The following week, two pieces of 12" x 9" cardboard were given to each student. The class was asked to cut out their newsprint portrait and after tracing the entire silhouette on one piece of the cardboard, cut out the shape and glue it to the second sheet of cardboard. The process continued by cutting each of the larger features from the newsprint shape, tracing it on the cardboard, cutting the traced shape out and gluing each to the final artwork. Students continued cutting smaller shapes from within larger shapes and gluing each new shape to the final art piece. Careful attention was given to spreading the glue all the way to the edges of the bottom pieces to ensure that the added pieces would not curl. In the end, our portraits took on the appearance of a topographical map.
As the class gathered for discussion the third week, the colorless portraits and the abstract prints welcomed us from the front of the room. Before we delved into the benefits of adding color, I couldn't help but use this opportunity to review the concept of relief work. The high-reliefs that the fourth grade had created the previous year protruded well off the surface of their work and I wanted to emphasize the opposite effect of a bas-relief technique.

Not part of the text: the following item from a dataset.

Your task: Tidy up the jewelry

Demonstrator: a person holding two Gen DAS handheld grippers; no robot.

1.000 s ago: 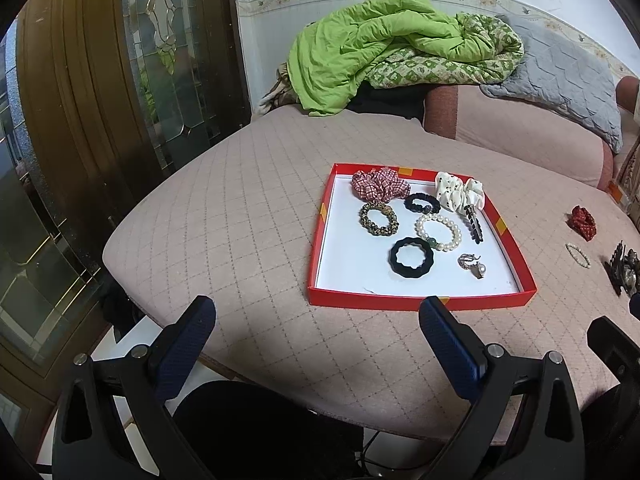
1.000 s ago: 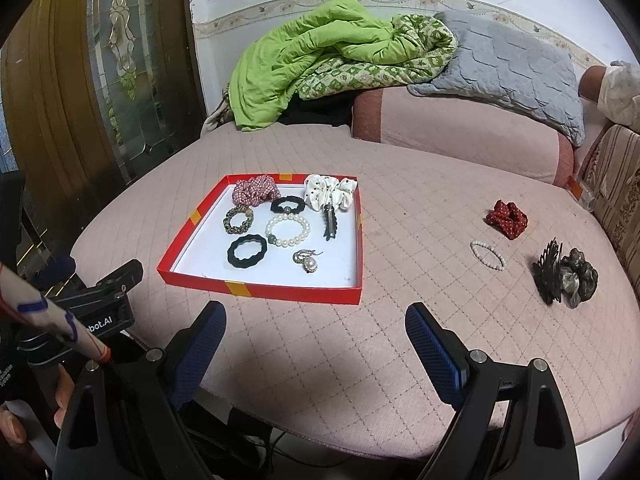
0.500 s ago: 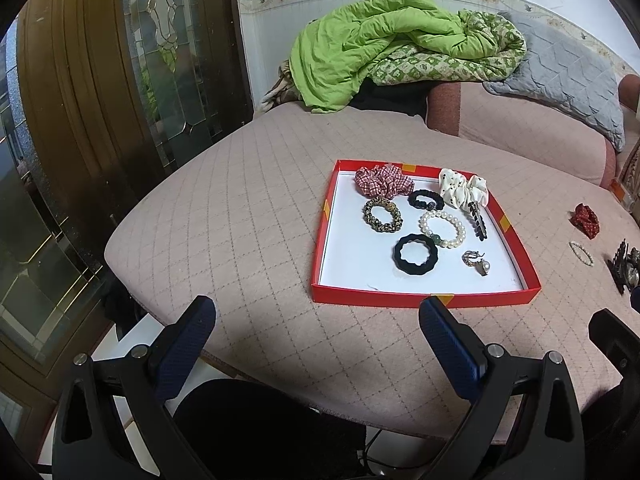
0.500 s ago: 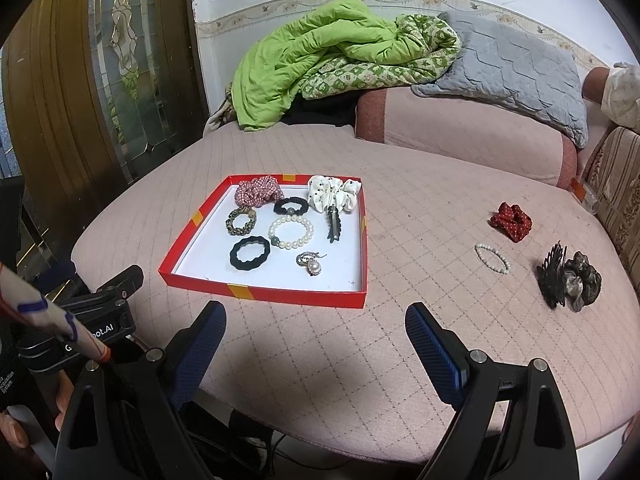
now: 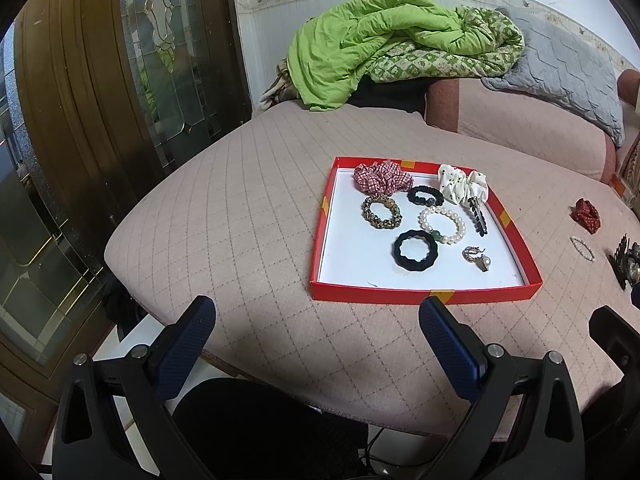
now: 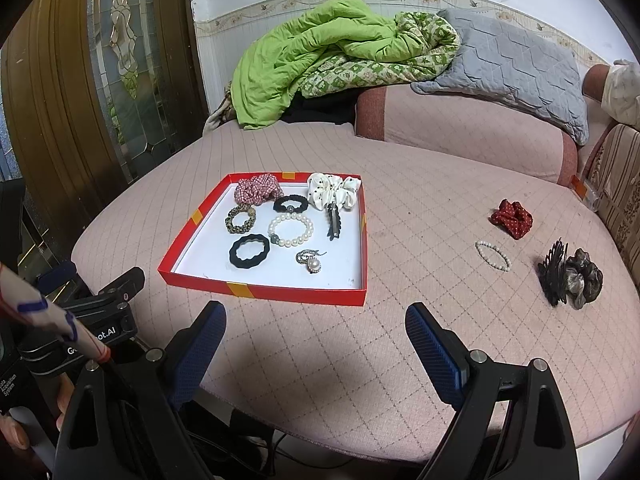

Although the cardboard portraits showed emotion through the selection of organic and geometric shapes, it was obvious after comparing the cardboard faces to the posters that color would be an intricate part of the project's success. Students were quick to make individual judgments as to the colors that would best express the emotion they had chosen to illustrate. The effects of warm and cool colors, the mixing of tints and shades, and the fact that the complementary colors offer high contrast and excitement to work were all reviewed.
Upon the completion of the painting, found objects were offered for emphasis. Feathers, cotton, sprinkles, plastic flowers and the like helped the students to better emphasize the desired emotion they were trying to express.
The completed portraits were displayed in the hall in a quilt-like fashion, fitting the faces close to one another. While the display made a striking example of fourth-grade creativity, I believe that the students learned how to better express themselves through the use of shape and color.
Marcia H. Buban is the visual art specialist at Bluffsview Elementary School in West Washington, Ohio.